A Review of Orson Scott Card’s Speaker for the Dead (by Bethany)

speaker_for_dead cover image

A couple of months ago I read Ender’s Game on the recommendation of a ten year-old whose taste I have come to trust. He said it was his second-favorite book, right after The Swiss Family Robinson. I read it over the course of a weekend and – well – it was one of those books that felt lonely to me, lonely because it had been waiting so long for me to read it. Ender’s Game was hardly lonely, of course, since it’s widely read among adults and children alike, but I felt an immediate and strong kinship with it. Of course I would like to explain that kinship to you at epic length – and at least parts of it would probably be relatively interesting – but this isn’t a review of Ender’s Game. Back in April, I wasn’t in the mood to slow down to write reviews. I was charging toward my goal of 135 books before June 2. I didn’t make it, but that’s OK. I’ve released myself from the final year of what was supposed to be a five-year reading challenge, and for at least the rest of this year, if not longer, I’ll just be reading at my own pace and maybe also developing some of my other interests that don’t involve staring at the printed page.

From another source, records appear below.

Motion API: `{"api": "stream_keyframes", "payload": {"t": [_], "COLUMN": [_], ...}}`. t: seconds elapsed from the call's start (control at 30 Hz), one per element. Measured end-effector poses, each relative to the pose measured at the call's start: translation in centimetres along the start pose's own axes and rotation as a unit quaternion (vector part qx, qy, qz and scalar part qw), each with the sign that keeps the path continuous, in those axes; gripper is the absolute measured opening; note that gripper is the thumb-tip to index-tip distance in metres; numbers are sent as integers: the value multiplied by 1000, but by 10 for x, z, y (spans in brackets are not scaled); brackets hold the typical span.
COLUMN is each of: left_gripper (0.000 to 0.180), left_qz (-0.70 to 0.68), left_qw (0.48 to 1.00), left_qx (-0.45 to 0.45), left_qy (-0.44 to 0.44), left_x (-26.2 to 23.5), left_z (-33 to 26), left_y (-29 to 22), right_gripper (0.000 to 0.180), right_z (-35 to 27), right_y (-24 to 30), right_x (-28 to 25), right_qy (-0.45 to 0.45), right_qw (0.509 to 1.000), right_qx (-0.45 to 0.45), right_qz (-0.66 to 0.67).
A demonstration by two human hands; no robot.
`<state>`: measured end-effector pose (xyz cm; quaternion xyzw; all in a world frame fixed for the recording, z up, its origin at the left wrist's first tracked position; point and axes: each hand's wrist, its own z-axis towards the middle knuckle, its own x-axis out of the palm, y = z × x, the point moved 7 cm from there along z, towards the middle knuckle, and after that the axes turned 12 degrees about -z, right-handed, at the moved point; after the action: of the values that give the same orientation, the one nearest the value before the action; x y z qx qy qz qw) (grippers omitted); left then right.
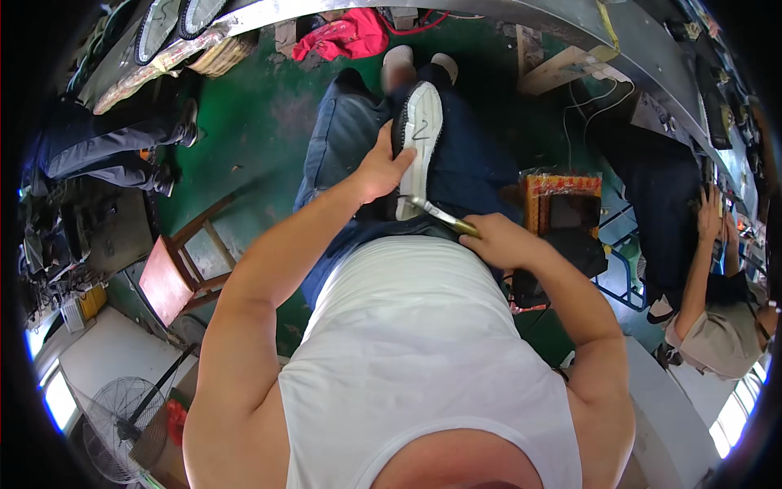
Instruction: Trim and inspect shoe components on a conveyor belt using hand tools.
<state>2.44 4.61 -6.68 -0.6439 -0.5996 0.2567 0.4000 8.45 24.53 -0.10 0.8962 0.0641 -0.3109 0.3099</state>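
Across my lap lies an upturned shoe (423,114), its white underside facing up, with a dark stitched-looking edge and a dark curved mark near the middle. My left hand (383,167) is closed round its left side, thumb resting on the white underside. In my right hand (495,241) is a small hammer (444,215), gripped by its yellowish handle. The hammer's metal head lies over the heel end of the shoe, close to my waist; whether it touches the surface I cannot tell.
Along the far side runs a metal-edged bench (472,10), with more shoe soles (156,31) at its left. A wooden chair (175,281) stands left, a fan (122,428) at lower left. Right are a dark seat (562,273) and a co-worker (721,330); another person's legs (114,147) show left.
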Motion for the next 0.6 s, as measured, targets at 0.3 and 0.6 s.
{"api": "stream_keyframes", "payload": {"t": [0.3,0.6], "left_gripper": [88,109], "left_qz": [40,141], "left_qw": [995,989], "left_qx": [34,34], "left_qy": [85,36], "left_x": [10,15], "left_z": [-48,-50], "left_y": [47,3], "right_gripper": [27,37], "right_z": [-2,28], "right_y": [-41,-6], "right_x": [34,-15], "right_qy": [283,-186], "right_qw": [826,981], "right_qx": [5,-48], "right_qz": [488,10]}}
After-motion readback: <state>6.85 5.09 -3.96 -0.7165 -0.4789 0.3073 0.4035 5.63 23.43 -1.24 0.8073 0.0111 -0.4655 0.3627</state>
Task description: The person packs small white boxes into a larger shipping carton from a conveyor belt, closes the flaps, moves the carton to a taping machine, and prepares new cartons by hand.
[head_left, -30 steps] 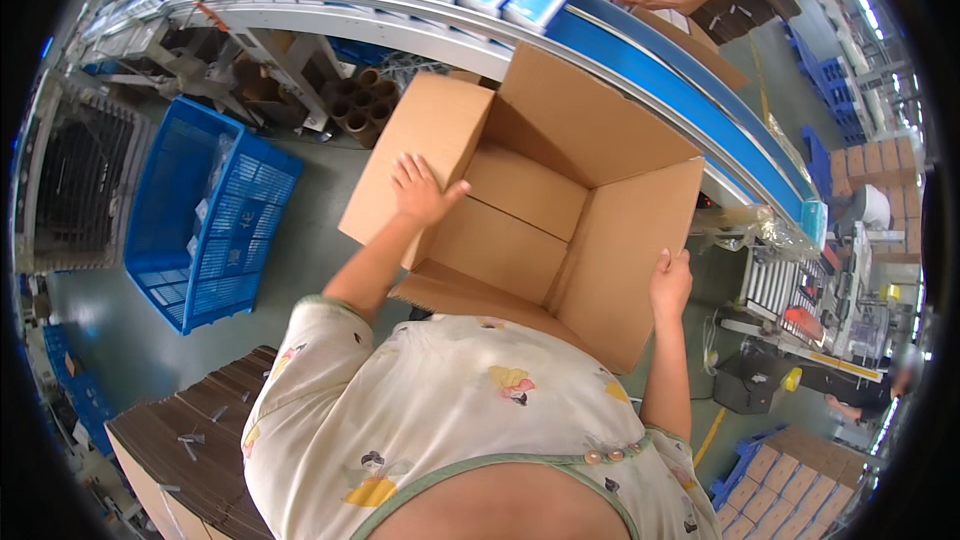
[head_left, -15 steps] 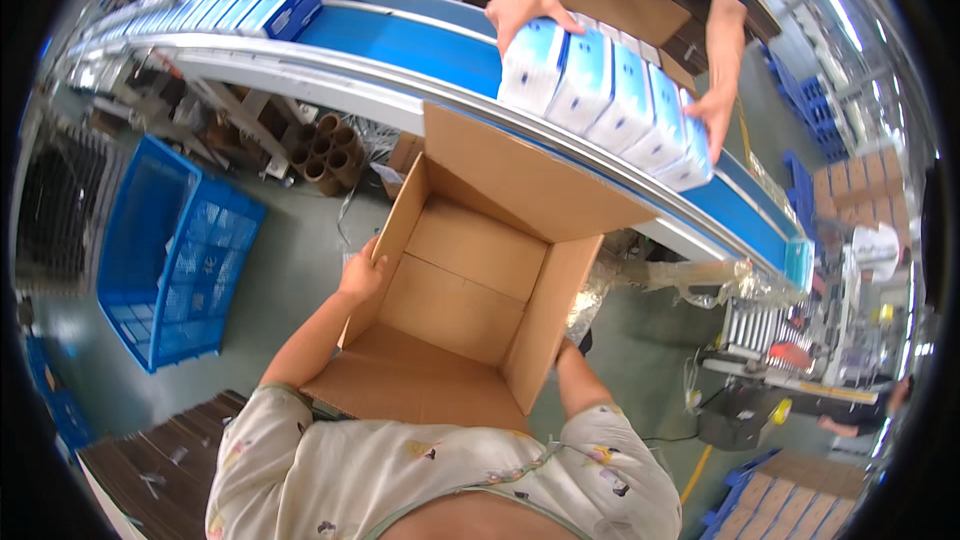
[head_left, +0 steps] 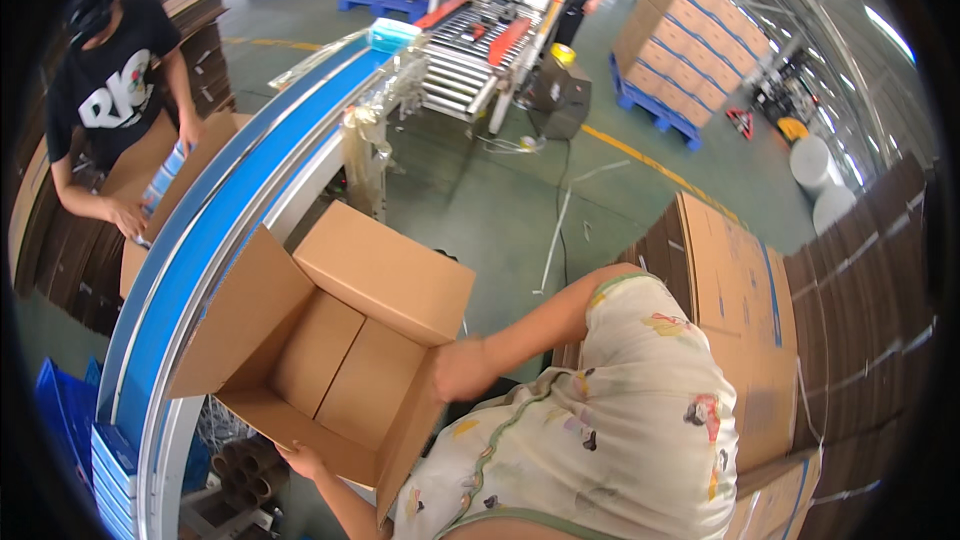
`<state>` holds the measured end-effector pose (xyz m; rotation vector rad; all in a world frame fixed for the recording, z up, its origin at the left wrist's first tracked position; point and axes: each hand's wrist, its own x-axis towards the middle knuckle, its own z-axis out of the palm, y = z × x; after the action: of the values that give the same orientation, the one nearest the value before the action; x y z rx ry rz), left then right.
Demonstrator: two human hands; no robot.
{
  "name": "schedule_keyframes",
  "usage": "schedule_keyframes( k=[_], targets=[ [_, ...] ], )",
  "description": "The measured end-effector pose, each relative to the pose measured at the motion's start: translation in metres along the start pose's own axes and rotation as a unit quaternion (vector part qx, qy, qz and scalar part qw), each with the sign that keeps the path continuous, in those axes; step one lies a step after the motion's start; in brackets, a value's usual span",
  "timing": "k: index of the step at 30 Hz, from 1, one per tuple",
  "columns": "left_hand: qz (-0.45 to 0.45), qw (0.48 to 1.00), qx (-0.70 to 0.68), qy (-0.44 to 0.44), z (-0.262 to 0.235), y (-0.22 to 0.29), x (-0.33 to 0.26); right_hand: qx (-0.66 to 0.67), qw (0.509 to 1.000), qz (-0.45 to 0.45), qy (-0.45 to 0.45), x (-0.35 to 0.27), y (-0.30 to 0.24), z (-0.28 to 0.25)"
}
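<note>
Curves from the lower left toward the upper middle as a blue conveyor belt (head_left: 262, 160) edged with metal rails, carrying a row of blue-and-white packs (head_left: 115, 480) at the end nearest the lower edge. Spreads beyond as a grey-green floor (head_left: 500, 230) with a yellow line (head_left: 640, 160) marked across it, bearing 1 blue pallet (head_left: 655, 110) under stacked brown cartons (head_left: 690, 40), a dark bin (head_left: 560, 105), loose white strapping (head_left: 562, 215) and, farther right, 2 white rolls (head_left: 812, 165).

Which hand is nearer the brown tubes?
Left: in the picture the left hand, at the lower edge of the box, is right of the tubes; the right hand, at its right side, is farther off.
</note>
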<state>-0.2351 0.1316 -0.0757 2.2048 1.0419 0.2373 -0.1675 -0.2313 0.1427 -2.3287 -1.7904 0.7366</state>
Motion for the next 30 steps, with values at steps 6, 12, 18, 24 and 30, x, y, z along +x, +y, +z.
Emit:
schedule_keyframes(
  k=[6,12,18,24,30],
  targets=[
    [0.01,0.994,-0.106,-0.033,0.009,-0.028,0.013,-0.069,0.994,0.045,0.069,0.015,0.002,-0.008],
    [-0.021,0.972,-0.228,-0.047,0.009,-0.016,0.008,-0.107,0.98,0.07,0.156,-0.03,-0.027,0.051],
    [-0.097,0.966,-0.234,-0.06,-0.001,0.001,0.007,-0.125,0.957,0.07,0.252,-0.045,-0.042,0.088],
    [-0.011,0.987,-0.16,-0.014,0.005,-0.018,0.01,-0.111,0.95,0.063,0.285,-0.051,-0.048,0.145],
    [-0.021,0.997,-0.069,-0.011,0.009,-0.014,0.007,-0.064,0.979,-0.025,0.192,-0.06,-0.016,0.207]
  ],
)
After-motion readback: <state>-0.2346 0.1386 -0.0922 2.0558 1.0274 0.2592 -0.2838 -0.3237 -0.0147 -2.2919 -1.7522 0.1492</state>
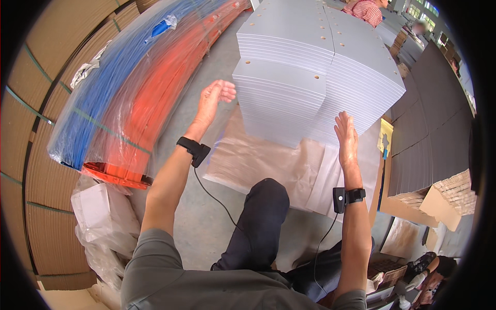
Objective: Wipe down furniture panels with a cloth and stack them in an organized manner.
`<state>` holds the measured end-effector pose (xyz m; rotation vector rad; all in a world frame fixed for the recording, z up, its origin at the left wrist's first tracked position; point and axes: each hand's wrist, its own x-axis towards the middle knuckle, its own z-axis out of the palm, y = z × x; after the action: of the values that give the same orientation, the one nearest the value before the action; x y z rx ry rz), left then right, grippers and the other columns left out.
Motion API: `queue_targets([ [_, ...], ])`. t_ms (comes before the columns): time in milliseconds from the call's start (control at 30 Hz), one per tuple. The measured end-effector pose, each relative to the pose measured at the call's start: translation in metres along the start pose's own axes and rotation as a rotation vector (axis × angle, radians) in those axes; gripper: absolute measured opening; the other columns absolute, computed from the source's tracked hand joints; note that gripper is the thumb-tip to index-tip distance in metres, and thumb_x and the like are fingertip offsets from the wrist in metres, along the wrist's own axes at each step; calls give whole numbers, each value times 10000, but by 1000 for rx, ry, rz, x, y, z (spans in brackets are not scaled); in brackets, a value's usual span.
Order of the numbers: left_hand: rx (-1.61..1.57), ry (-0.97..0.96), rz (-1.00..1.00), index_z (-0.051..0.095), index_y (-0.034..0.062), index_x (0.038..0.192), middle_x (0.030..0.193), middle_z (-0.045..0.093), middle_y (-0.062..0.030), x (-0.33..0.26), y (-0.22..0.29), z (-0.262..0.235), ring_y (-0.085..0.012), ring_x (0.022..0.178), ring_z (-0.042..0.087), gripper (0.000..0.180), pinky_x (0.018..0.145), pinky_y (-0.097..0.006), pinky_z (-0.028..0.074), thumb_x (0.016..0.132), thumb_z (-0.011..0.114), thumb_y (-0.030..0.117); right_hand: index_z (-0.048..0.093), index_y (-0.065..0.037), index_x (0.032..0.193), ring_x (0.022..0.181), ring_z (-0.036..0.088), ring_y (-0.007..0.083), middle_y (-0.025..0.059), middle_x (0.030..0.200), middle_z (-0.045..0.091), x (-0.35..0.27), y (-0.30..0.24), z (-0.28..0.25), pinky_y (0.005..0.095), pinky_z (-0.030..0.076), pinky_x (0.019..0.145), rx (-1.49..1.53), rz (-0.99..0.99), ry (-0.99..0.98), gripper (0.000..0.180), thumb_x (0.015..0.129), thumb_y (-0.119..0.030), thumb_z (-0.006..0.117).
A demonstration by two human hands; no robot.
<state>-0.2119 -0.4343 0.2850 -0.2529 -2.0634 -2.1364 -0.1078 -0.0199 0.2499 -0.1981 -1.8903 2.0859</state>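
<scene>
A tall stack of flat grey panels (279,73) with small brown round marks near the edges stands in front of me. Its front left pile is lower than the grey panels behind it (284,23). My left hand (219,92) is raised beside the left edge of the lower pile, fingers loosely bent, nothing in them. On the other side, my right hand (347,135) is held upright with fingers stretched out, close to the front faces of the right pile. Whether it touches the panels I cannot tell. Each wrist wears a black strap with a cable.
Blue (111,77) and red (155,98) long pieces wrapped in clear film lie at the left, beside strapped cardboard stacks (51,181). Brown sheeting (253,160) lies under the panels. Dark grey boards (429,129) stand at the right. A person in a striped top (366,11) is at the far end.
</scene>
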Motion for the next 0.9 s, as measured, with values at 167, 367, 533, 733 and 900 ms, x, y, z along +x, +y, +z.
queue_targets([
  [167,243,-434,-38,721,23,1125,1054,747,-106,6,22,14,-201,1016,704,413,940,-355,541,1072,478,352,427,77,1493,1349,549,342,246,1487,511,-41,16,-34,450,460,1125,-28,199,-38,765,1050,-545,480],
  [367,276,-418,21,703,34,1199,1172,730,-124,23,21,18,-204,1113,680,392,1001,-350,518,1069,488,335,448,75,1477,1215,647,324,243,1448,550,-73,21,-62,424,542,1025,-19,255,45,737,1037,-508,541],
  [533,199,-537,-101,674,15,1259,1217,712,-130,24,36,47,-218,1162,663,423,1017,-365,506,1068,496,348,518,37,1436,1171,673,296,210,1385,613,-96,22,-77,401,564,993,0,326,11,663,1040,-493,550],
  [733,138,-573,-151,679,7,1260,1229,713,-142,14,48,73,-226,1179,664,457,1060,-367,499,1048,532,384,586,1,1387,1100,704,258,170,1302,676,-122,9,-96,373,576,957,-10,360,2,562,1038,-440,587],
  [900,173,-580,-173,683,8,1266,1232,713,-147,22,52,80,-224,1192,657,475,1072,-369,493,1034,564,405,606,-10,1366,1084,707,232,137,1261,695,-143,-3,-114,365,567,953,-42,408,-35,525,1032,-415,609],
])
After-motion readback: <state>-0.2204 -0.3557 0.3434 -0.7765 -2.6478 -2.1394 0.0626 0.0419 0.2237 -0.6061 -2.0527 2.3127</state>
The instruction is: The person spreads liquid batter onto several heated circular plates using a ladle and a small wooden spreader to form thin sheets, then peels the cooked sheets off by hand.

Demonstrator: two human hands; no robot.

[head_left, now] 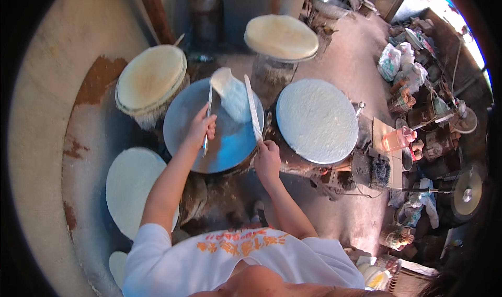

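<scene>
In front of me is a round grey griddle (183, 132), with both hands over it. My left hand (201, 128) is closed round the handle of a narrow tool (210, 97), its thin end pointing away from me. My right hand (267, 161) grips one end of a long, flat, pale spatula (253, 108) that reaches across the griddle's right side. Between the two tools lies a pale, limp flap (232, 98), which looks like a piece of thin flatbread; whether either tool touches it I cannot tell. To the right, a white sheet of batter (318, 120) covers a second round griddle.
Stacks of round flatbreads stand at the far left (151, 77) and far middle (282, 35). A white disc (135, 189) is at near left, beside a curved wall (42, 114). On the right are a pink bottle (400, 139), a black brush-like block (380, 170) and plastic bags (397, 61).
</scene>
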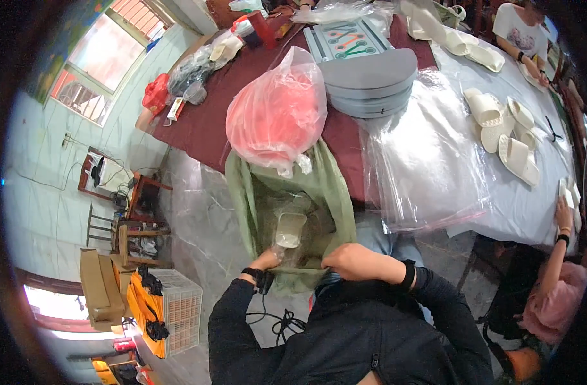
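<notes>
A large green woven sack (247, 212) hangs with its mouth gaping in front of me, against the table's edge. Inside its mouth is a cream slipper (291, 231), wrapped in clear plastic. My left hand (268, 259) reaches over the sack's near left rim, its fingers closed on the wrapping beside the slipper; the fingertips are partly hidden. At the near right rim, my right hand (354, 262) is closed on the sack's edge. A clear bag full of something pink (277, 109) rests on the table above the sack's far rim.
On the dark red table stand stacked grey folding cases (370, 80). Flat clear plastic bags (428, 147) overhang its edge. Cream slippers (508, 131) lie on the pale cloth at right, where co-workers' hands (563, 215) are busy. A white crate (181, 314) and a black cable (284, 324) lie left and below.
</notes>
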### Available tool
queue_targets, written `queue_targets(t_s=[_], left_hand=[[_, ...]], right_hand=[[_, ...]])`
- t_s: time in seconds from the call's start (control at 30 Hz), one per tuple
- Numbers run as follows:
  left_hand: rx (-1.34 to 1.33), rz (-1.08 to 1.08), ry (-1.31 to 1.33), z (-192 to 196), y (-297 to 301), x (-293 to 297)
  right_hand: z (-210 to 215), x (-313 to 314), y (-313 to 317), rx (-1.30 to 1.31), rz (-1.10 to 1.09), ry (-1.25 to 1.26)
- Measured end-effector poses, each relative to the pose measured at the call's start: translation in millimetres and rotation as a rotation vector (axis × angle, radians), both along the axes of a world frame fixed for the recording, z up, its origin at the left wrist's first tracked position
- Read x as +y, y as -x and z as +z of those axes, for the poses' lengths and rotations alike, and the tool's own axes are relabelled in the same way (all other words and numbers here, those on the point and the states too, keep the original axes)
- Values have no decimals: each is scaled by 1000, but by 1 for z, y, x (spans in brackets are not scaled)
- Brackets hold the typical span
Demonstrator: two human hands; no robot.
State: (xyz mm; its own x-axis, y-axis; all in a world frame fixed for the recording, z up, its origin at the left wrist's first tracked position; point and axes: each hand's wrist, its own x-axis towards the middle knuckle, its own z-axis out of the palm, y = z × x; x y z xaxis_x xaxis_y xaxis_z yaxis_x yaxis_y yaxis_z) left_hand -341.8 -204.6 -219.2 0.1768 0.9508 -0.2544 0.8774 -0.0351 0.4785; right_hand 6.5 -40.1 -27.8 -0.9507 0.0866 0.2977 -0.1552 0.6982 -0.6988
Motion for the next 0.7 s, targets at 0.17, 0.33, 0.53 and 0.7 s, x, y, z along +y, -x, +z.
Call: queue_targets(t_s=[0.17, 0.33, 0.53, 0.7], left_hand=[[484, 243, 608, 130, -20, 45], [534, 499, 621, 210, 19, 21], [570, 566, 738, 208, 4, 36], [595, 351, 515, 220, -55, 75]], right_hand=[[-10, 10, -14, -131, -146, 21], [-15, 5, 0, -205, -72, 0], [-13, 5, -5, -399, -164, -124], [-38, -3, -15, -537, -275, -244]])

But back to Speaker for the Dead. One of the hardest things to understand if you are new to this series is the relationship between Ender’s Game and its many sequels. Here’s the short explanation, which I gained by reading Card’s introductions to several of his novels: Ender’s Game was originally written and published as a short story in 1977. Several years later, Card got the idea for Speaker for the Dead – a sequel – which would only make sense if Ender’s Game were extended into a novel. So he published the novel Ender’s Game in 1984, followed shortly thereafter by Speaker for the Dead, Xenocide, and Children of the Mind. These books were all well-received, except by the legions of children who had read Ender’s Game and weren’t happy with the more adult perspective in these novels. So Card decided to write Ender’s Shadow, a so-called “companion book,” which retells Ender’s Game from the point-of-view of one of its minor characters. I thought this was a terrible idea at first and just assumed that Card was looking for some fast income – but, in fact, Ender’s Shadow is terrific. My ten year-old friend described it perfectly: “It’s not as good as a book, but in some ways it’s even more interesting.”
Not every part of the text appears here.